Ranking the spreading ability of nodes in complex networks based on local structure
Introduction
The study of the spreading process on complex networks has drawn much attention recently because of its great theoretical significance and remarkable practical value in many areas including epidemic controlling [1], [2], [3], [4], [5], information dissemination [6], [7] and viral marketing [8], [9] etc. One of the fundamental problems in understanding and controlling spreading process is evaluating the spreading ability for each node in the network, i.e. how many nodes will finally be covered when the spreading origins from this single node [10], [11], [12], [13], [14], [15], [16]. The knowledge of node’s spreading ability shows new insights for applications such as finding social leaders [17], ranking reputation of scientists, publications [18] and designing efficient methods to either hinder epidemic spreading or accelerate information dissemination.
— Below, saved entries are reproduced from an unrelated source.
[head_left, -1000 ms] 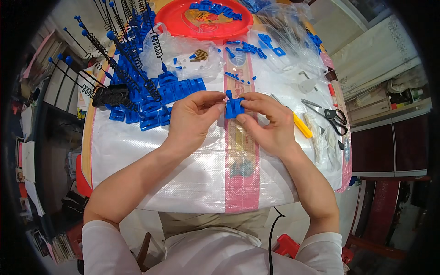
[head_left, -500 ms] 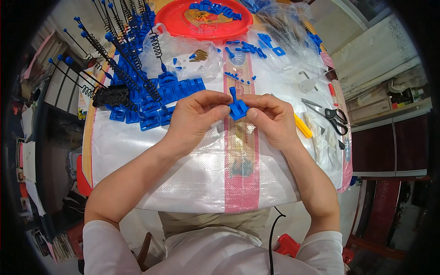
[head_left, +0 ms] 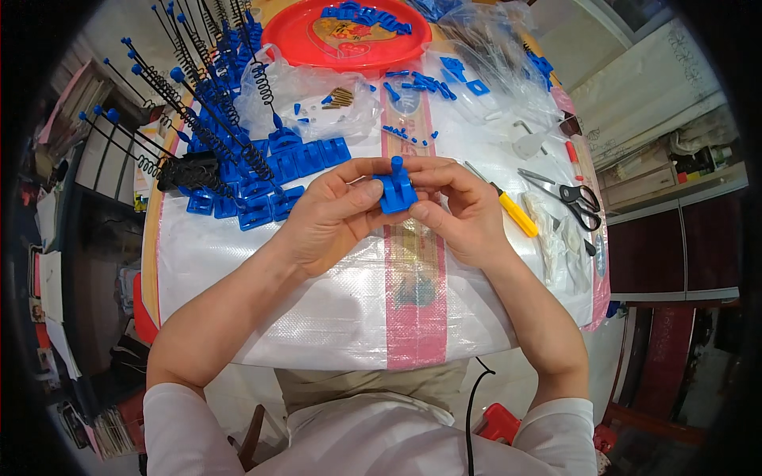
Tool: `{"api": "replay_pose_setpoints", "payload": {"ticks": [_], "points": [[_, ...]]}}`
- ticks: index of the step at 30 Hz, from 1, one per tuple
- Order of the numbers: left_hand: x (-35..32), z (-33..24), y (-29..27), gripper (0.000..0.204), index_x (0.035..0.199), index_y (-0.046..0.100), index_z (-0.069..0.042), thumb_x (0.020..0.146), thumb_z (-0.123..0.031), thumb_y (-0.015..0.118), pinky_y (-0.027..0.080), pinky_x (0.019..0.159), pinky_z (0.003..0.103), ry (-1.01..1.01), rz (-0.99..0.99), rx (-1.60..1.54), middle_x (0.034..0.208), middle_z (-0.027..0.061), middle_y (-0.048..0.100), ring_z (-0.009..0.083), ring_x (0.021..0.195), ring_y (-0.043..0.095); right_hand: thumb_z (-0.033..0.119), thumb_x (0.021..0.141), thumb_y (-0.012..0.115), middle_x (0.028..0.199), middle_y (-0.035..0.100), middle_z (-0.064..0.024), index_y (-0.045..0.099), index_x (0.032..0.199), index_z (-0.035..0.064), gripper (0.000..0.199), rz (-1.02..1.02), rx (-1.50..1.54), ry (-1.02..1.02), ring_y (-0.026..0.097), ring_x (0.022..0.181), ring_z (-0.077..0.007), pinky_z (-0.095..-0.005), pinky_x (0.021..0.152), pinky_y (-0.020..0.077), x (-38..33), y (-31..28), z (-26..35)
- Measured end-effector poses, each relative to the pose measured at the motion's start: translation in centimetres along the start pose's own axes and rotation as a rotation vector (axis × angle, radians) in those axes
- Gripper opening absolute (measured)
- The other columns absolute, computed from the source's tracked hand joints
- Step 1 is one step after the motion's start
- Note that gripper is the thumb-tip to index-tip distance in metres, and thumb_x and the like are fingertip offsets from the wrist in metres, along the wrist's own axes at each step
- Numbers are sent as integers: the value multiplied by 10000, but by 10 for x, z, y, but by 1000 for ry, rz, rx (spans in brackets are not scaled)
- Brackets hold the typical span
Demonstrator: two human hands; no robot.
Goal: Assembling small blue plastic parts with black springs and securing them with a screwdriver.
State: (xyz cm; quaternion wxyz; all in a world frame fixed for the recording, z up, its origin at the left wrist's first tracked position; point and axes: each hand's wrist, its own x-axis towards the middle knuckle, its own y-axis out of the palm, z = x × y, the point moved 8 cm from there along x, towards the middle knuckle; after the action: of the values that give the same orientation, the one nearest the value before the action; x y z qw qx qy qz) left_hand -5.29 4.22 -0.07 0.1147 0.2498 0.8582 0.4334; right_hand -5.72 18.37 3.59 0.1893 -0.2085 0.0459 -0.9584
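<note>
A blue plastic base piece (head_left: pixel 397 193) with a narrow peg standing up from it is held up over the middle of the table. My left hand (head_left: pixel 333 214) pinches its left side between thumb and fingers. From the right, my right hand (head_left: pixel 464 213) closes on it too, thumb near the lower right corner and fingers behind. Beyond the hands, several tiny blue parts (head_left: pixel 407 134) lie in a loose row, with longer blue pegs (head_left: pixel 429 83) farther back.
Assembled blue bases with black springs and rods (head_left: pixel 254 202) crowd the left. A red tray (head_left: pixel 290 51) stands at the back, beside plastic bags (head_left: pixel 349 119). To the right lie a yellow-handled screwdriver (head_left: pixel 517 214), black-handled scissors (head_left: pixel 579 198) and a red marker (head_left: pixel 573 159).
The blue piece has tilted and shifted slightly left, its base now turned more toward me. My fingers have moved closer together behind it.
</note>
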Motion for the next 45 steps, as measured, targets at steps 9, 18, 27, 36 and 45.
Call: {"api": "replay_pose_setpoints", "payload": {"ticks": [9, 18, 27, 36, 45], "points": [[-2, 7, 11, 499, 1377, 408, -16, 952, -169, 622, 553, 922, 394, -125, 63, -41, 1242, 135, 582, 252, 1107, 626, 46, 849, 705, 1212, 595, -95, 665, 1024, 14, 183, -19, 38, 56, 604, 1032, -142, -266, 841, 500, 0, -1, 0], [0, 14, 7, 513, 1372, 397, 10, 940, -148, 622, 545, 896, 363, -172, 67, -136, 1262, 145, 549, 232, 1118, 606, 17, 824, 701, 1130, 626, -91, 658, 948, 9, 131, -53, -34, 35, 627, 927, -127, -259, 774, 510, 0, 0, 2], [1, 15, -1, 484, 1372, 397, 10, 945, -95, 598, 547, 882, 344, -165, 18, -190, 1267, 139, 550, 224, 1150, 592, 18, 807, 710, 1100, 631, -108, 660, 956, 23, 158, -59, -368, -84, 654, 876, -181, -272, 694, 527, 2, 2, 23], [0, 17, -5, 471, 1385, 413, -11, 963, -127, 588, 530, 893, 363, -158, -8, -144, 1258, 145, 562, 238, 1125, 591, 33, 806, 715, 1081, 621, -121, 666, 1023, 27, 223, -109, -475, -163, 656, 861, -210, -292, 689, 535, 1, 1, 30], [3, 10, -8, 473, 1391, 380, 14, 979, -135, 557, 535, 911, 353, -121, -41, -223, 1223, 204, 561, 291, 1044, 618, 69, 806, 724, 921, 659, -90, 664, 996, -6, 214, -289, -860, 39, 587, 741, -161, -273, 686, 481, 5, -84, 68]]}}
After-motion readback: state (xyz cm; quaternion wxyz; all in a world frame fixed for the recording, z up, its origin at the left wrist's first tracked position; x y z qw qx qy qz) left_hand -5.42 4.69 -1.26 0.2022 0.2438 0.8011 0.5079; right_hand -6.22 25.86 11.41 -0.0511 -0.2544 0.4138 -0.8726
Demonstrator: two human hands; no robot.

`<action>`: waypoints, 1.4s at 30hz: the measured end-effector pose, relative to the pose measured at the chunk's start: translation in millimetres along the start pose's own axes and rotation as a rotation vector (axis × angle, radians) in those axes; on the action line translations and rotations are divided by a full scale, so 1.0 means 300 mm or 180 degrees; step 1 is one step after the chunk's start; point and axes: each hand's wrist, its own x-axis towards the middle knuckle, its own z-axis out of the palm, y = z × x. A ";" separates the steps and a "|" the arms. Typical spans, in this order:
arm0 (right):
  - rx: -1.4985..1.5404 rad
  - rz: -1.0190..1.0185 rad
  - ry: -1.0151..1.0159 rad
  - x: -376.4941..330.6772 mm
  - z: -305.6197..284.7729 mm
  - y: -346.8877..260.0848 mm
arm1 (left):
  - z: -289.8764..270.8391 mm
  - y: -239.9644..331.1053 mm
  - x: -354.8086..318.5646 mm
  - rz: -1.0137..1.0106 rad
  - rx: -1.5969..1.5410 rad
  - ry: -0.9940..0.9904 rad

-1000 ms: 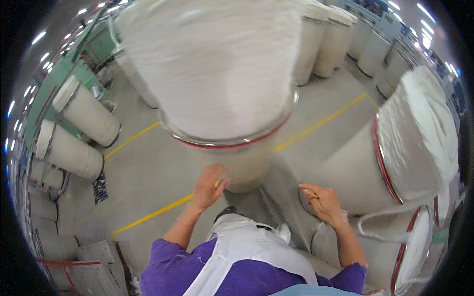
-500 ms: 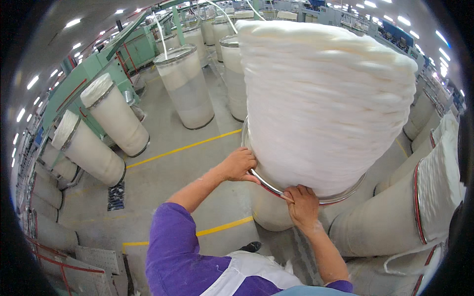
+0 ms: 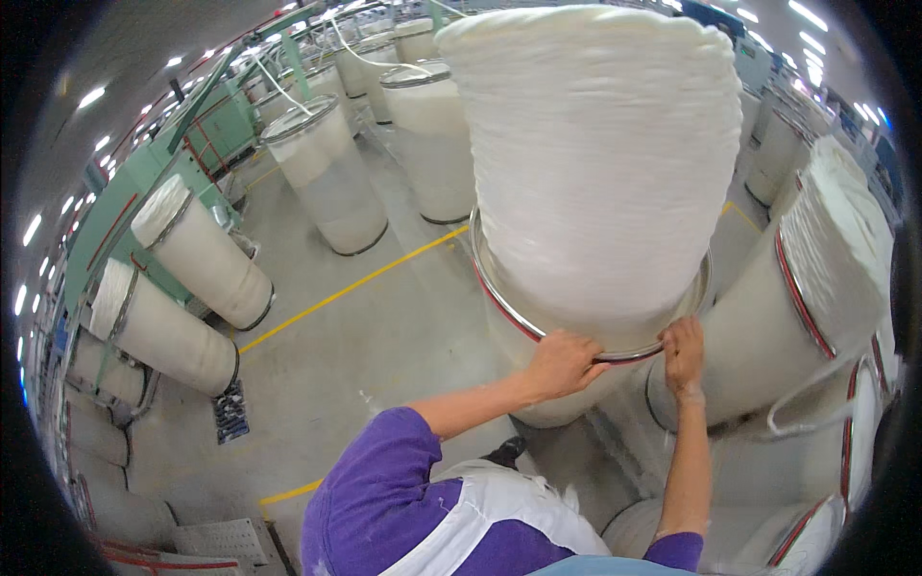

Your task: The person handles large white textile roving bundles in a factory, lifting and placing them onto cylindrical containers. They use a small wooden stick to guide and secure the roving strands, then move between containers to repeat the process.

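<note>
A tall stack of coiled white sliver (image 3: 595, 163) rises well above the sliver can (image 3: 547, 408) in front of me. Around the can's mouth runs a shiny metal rim (image 3: 501, 305) with a red band below it. My left hand (image 3: 565, 365) is closed over the near part of this rim. A little to its right, my right hand (image 3: 683, 350) grips the same rim with bent fingers. The fingers of both hands are partly hidden by the rim.
Another filled can (image 3: 759, 307) stands close on the right, with a loose sliver strand (image 3: 816, 422) hanging nearby. Two filled cans (image 3: 206, 254) stand at left beside green machinery (image 3: 125, 230). Further cans (image 3: 331, 182) feed strands upward at the back. A yellow line (image 3: 355, 288) crosses the floor.
Both hands have shifted right along the rim, with the right hand now at its near right side. In the picture the can and sliver stack sit further left and look more upright.
</note>
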 end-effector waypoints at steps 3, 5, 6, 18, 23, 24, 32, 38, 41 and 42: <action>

Over the recent years, various centrality measures such as degree, betweenness [19], closeness [20] and eigenvector [21] centralities have been proposed to rank nodes in the network. Degree centrality is a simple and efficient local metric, but it is less relevant since it neglects the global structure of the network. Some well-known global metrics such as betweenness centrality and closeness centrality can give better results. However due to their high computational complexity, they are incapable to be applied in large-scale networks. Recently, Kitsak et al. found that the most efficient spreaders are those located within the core of the network as identified by the -shell decomposition analysis [10]. After this, some modified network decomposition algorithms have been introduced to further improve the ranking performance [16], [22]. In directed networks, several iterative process based ranking methods such as PageRank [23], HITS [24] and LeaderRank [17] have been proposed to rank nodes.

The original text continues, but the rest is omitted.